India’s battered press
PRESS freedom in India suffered a fresh blow on Monday when the country’s main investigative agency raided homes and offices connected to the founders of NDTV, India’s oldest television news station. The raids mark an alarming new level of intimidation of India’s news media under Prime Minister Narendra Modi.
The story is a bit tangled, but here’s the gist: The Central Bureau of Investigation says it conducted the raids because of a complaint that NDTV’s founders had caused “an alleged loss” to ICICI, a private bank, related to repayment of a loan. In 2009, ICICI said the note had been paid in full. Not really, the investigators said: A reduction in the interest rate had saddled the bank with a loss – hence the raid.
That doesn’t wash.

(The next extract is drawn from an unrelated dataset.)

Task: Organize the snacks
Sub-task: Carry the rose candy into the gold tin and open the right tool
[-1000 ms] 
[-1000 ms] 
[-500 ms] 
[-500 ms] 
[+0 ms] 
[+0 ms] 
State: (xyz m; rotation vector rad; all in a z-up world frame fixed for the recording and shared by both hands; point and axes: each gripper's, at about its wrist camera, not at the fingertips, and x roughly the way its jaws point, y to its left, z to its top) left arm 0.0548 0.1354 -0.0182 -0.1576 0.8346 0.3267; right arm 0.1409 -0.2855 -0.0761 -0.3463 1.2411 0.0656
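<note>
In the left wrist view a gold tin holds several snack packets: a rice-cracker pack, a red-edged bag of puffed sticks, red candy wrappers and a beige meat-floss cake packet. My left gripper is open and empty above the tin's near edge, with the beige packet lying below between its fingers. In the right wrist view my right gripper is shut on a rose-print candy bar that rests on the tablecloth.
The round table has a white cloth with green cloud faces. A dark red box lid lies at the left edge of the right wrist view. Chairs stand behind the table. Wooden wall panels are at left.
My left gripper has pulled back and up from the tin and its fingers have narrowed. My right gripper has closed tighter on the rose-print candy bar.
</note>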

India’s large corporations regularly default on debt with nary a peep from authorities. In fact, even as India’s state-owned banks are holding bad debt of about $186 billion, Modi’s government has hesitated to go after big defaulters. But suddenly we have dramatic raids against the founders of an influential media company – years after a loan was settled to a private bank’s satisfaction. To Modi’s critics, the inescapable conclusion is that the raids were part of a “vendetta” against NDTV.

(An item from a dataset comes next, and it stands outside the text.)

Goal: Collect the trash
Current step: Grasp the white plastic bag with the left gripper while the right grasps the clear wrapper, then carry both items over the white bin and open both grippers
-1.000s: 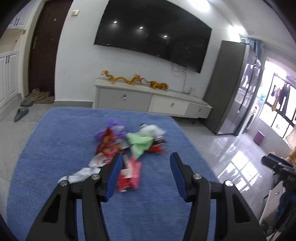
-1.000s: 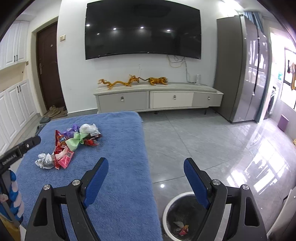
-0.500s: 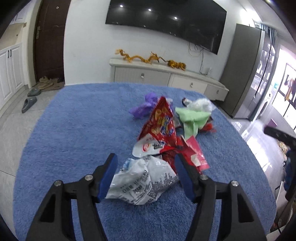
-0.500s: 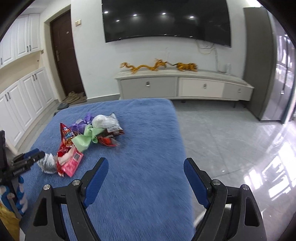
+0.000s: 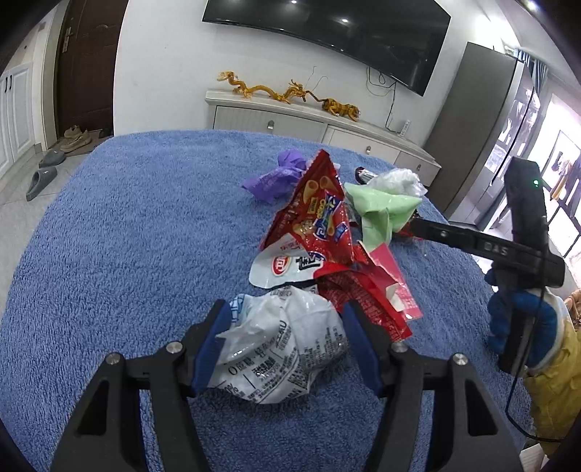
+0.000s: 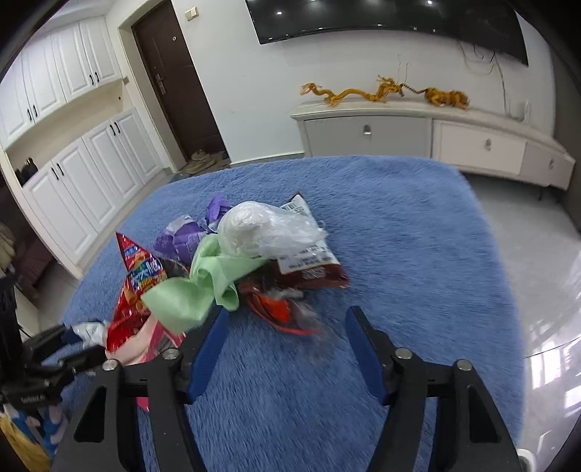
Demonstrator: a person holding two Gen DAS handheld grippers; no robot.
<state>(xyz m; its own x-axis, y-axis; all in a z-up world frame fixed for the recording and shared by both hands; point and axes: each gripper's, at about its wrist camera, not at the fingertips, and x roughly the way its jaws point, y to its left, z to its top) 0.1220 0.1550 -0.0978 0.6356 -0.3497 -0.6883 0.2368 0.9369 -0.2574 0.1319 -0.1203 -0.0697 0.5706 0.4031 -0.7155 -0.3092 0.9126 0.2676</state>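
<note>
L tongs (image 5: 287, 326) straddle crumpled white wrapper (image 5: 279, 352), not clamped; R tongs (image 6: 287, 326) spread wide.

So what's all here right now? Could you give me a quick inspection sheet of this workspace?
Surface: fluffy blue rug.
Job's things: crumpled white wrapper, red snack bag, green bag, purple wrapper, clear plastic bag.
Clutter: nothing seen.
Grippers: left gripper open around the white wrapper; right gripper open, empty.
Cables: black lead at the gloved hand.
Surroundings: TV, cabinet, gold dragons.
</note>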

Since Modi took office in 2014, jour- nalists have faced increasing pressures. They risk their careers – or lives – to report news that is critical of the government or delves into matters that powerful politicians and business interests do not want exposed. News outlets that run afoul of the government can lose access to officials. The temptation to self-censor has grown, and news reports are increasingly marked by a shrill nationalism that toes the government line.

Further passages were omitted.